*Prompt*:
Once you reach the end of the data, transcribe all of it exactly.

*Available data*:
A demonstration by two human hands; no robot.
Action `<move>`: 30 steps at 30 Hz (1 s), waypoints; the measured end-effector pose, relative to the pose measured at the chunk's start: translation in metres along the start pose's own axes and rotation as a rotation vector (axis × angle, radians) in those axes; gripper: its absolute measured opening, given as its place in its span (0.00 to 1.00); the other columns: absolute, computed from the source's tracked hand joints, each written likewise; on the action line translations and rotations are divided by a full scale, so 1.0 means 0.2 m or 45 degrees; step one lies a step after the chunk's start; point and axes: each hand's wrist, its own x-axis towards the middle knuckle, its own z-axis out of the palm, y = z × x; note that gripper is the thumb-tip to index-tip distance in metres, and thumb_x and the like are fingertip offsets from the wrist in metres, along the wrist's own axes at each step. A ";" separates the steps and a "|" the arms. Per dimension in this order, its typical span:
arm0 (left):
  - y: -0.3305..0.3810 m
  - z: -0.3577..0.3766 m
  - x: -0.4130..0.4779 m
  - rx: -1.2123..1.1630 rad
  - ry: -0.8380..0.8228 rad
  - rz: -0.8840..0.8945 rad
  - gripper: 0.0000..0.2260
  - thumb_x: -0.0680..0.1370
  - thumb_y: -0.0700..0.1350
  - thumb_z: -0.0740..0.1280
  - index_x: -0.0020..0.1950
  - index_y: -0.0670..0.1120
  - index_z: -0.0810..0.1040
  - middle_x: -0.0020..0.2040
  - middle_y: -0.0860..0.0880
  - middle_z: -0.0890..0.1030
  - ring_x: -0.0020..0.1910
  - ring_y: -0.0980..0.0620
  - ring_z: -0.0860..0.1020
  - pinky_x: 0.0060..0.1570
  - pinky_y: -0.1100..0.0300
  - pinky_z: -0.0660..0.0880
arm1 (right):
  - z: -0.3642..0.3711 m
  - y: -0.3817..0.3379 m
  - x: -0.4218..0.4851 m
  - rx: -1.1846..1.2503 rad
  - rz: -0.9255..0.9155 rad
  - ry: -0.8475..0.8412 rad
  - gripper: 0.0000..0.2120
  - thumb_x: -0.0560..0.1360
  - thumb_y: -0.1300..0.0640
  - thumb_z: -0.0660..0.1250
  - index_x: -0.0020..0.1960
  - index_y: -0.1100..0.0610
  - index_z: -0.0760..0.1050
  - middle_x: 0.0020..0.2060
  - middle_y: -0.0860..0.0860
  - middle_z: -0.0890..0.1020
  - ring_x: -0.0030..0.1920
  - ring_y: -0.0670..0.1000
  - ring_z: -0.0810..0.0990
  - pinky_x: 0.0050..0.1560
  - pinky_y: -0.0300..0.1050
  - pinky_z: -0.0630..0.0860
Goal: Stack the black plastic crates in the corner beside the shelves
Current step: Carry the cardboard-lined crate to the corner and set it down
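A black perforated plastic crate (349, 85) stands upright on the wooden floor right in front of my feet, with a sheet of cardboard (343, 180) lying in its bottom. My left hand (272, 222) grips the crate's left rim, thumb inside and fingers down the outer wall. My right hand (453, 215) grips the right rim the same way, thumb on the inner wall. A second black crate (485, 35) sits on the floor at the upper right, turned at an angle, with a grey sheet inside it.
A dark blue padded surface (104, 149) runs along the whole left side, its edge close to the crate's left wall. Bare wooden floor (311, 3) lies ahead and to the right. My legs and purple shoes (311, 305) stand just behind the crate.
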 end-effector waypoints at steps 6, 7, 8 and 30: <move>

*Answer box*:
A demonstration by two human hands; no robot.
Action `<move>`: 30 steps at 30 Hz (1 s), waypoints; the measured end-effector pose, relative to the pose measured at the chunk's start: translation in metres along the start pose's own axes and rotation as a rotation vector (axis × angle, radians) in those axes; gripper: its absolute measured opening, given as its place in its span (0.00 to 1.00); the other columns: absolute, computed from the source's tracked hand joints, each written likewise; on the action line translations and rotations are divided by a full scale, so 1.0 means 0.2 m or 45 degrees; step one lies a step after the chunk's start; point and axes: each hand's wrist, its own x-axis towards the middle knuckle, its own z-axis out of the palm, y = z × x; note that gripper is the thumb-tip to index-tip distance in metres, and thumb_x and the like are fingertip offsets from the wrist in metres, along the wrist's own axes at each step. A ";" separates the steps and a "|" the arms. Per dimension in this order, its typical span:
arm0 (left):
  - y: -0.3305..0.3810 m
  - z: -0.3577..0.3766 m
  - x: -0.4130..0.4779 m
  - rx: -1.2123..1.1630 rad
  - ry: -0.8380..0.8228 rad
  - rz: -0.8840..0.8945 rad
  - gripper: 0.0000..0.2260
  - thumb_x: -0.0680..0.1370
  - thumb_y: -0.0700..0.1350
  - thumb_z: -0.0740..0.1280
  - index_x: -0.0020..0.1950
  - index_y: -0.0670..0.1120
  - index_z: -0.0810..0.1040
  - middle_x: -0.0020..0.2040
  - middle_y: -0.0860..0.0880
  - middle_z: -0.0890..0.1030
  - ring_x: -0.0020..0.1910
  - ring_y: -0.0980..0.0620
  - ring_z: -0.0860..0.1020
  - pinky_x: 0.0060..0.1570
  - pinky_y: -0.1100..0.0300
  - pinky_z: -0.0660..0.0880
arm1 (right):
  - z: -0.3642..0.3711 m
  - y: -0.3817..0.3379 m
  - x: -0.4218..0.4851 m
  - rx: -1.1846..1.2503 rad
  - rz: -0.9255..0.9155 rad
  - ry: -0.8475..0.8412 rad
  - gripper: 0.0000..0.2120
  - thumb_x: -0.0560..0.1360
  - thumb_y: -0.1300..0.0640
  - thumb_z: -0.0660..0.1250
  - index_x: -0.0020..0.1960
  - index_y: -0.1100..0.0610
  - index_z: -0.0760..0.1050
  - middle_x: 0.0020..0.2060
  - middle_y: -0.0860..0.0860
  - middle_z: -0.0890..0.1020
  - ring_x: -0.0030..0.1920
  - ring_y: -0.0670..0.1000
  - ring_z: -0.0810..0.0990
  - pinky_x: 0.0050..0.1560
  - pinky_y: -0.0300..0.1050
  - pinky_z: -0.0630..0.0860
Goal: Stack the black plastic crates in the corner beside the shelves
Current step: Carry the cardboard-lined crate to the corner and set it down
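A black perforated plastic crate (349, 85) stands upright on the wooden floor right in front of my feet, with a sheet of cardboard (343, 180) lying in its bottom. My left hand (272, 222) grips the crate's left rim, thumb inside and fingers down the outer wall. My right hand (453, 215) grips the right rim the same way, thumb on the inner wall. A second black crate (485, 35) sits on the floor at the upper right, turned at an angle, with a grey sheet inside it.
A dark blue padded surface (104, 149) runs along the whole left side, its edge close to the crate's left wall. Bare wooden floor (311, 3) lies ahead and to the right. My legs and purple shoes (311, 305) stand just behind the crate.
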 end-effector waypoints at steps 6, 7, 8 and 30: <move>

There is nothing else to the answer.